Shultis currently wants to shine a light on her profession to help address recruitment issues at Vancouver Island hospitals, which struggle with a chronic shortage of RTs.

"Not only are we up against Alberta's better wages, but also the Lower Mainland offers full-time jobs with full benefits right away. We can't provide that, but we have a ton of casual work and aren't able to attract new grads to the Island."

As a result, RTs on the island face the pressure of picking up extra shifts to fill the gaps in the schedule, putting huge pressure on existing RTs. Shultis cites a recent case in Nanaimo where an RT ended up working 36 hours straight.

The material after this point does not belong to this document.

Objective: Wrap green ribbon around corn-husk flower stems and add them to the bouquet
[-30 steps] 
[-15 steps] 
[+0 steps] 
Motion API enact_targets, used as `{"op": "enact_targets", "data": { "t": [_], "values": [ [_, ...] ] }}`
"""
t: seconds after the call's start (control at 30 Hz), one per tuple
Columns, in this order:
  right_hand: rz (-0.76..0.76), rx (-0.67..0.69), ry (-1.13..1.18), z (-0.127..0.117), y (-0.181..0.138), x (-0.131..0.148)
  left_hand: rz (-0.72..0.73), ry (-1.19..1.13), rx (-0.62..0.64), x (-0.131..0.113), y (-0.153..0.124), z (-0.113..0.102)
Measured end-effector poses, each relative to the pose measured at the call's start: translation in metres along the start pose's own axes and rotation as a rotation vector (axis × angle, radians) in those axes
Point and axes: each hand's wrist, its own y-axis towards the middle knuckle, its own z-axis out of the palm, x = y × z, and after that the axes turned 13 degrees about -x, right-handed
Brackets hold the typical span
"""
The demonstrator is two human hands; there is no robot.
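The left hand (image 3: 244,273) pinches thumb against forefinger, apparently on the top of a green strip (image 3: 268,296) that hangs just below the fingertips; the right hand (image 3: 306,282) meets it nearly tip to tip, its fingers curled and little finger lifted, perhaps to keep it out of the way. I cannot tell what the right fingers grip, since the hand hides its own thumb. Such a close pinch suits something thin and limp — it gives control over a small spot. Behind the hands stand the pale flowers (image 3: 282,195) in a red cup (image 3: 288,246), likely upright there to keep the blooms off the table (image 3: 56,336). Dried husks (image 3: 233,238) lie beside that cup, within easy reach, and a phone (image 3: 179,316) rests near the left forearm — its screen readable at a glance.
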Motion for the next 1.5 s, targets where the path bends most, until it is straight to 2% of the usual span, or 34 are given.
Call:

"I don't yet know how but I'd like to address this." says Shultis. She can vouch that Vancouver Island is a great place to live and work. "Who doesn't love the Island? The pace is a bit slower here, and it's so beautiful."

Shultis' enthusiasm for her work took her to another Island, Haiti, last year, to volunteer with Project Medishare. She spent a week in Port Au Prince working side by side with Haitian health care staff. She and her colleagues provided training in ventilator use and CPR, which led to one of her most treasured memories of the trip: "With the help of an interpreter we were teaching a group of Haitian nurses. As you may know, CPR is done at a rate of approximately 100 beats per minutes, and often to assist in keeping pace we think of the song "Staying Alive" and compress the chest to the beat of that song. I and the other trainer happened to have this song on our phones so we played it to the nurses. They started singing and dancing around. Everyone was laughing, and learning CPR at the same time."

Sounds more like "Glee" than "Trauma: Life in the E.R." Clearly, Shultis has gone beyond the world of television medical shows, taking RT out into real life as a practitioner and advocate, here in BC and around the world.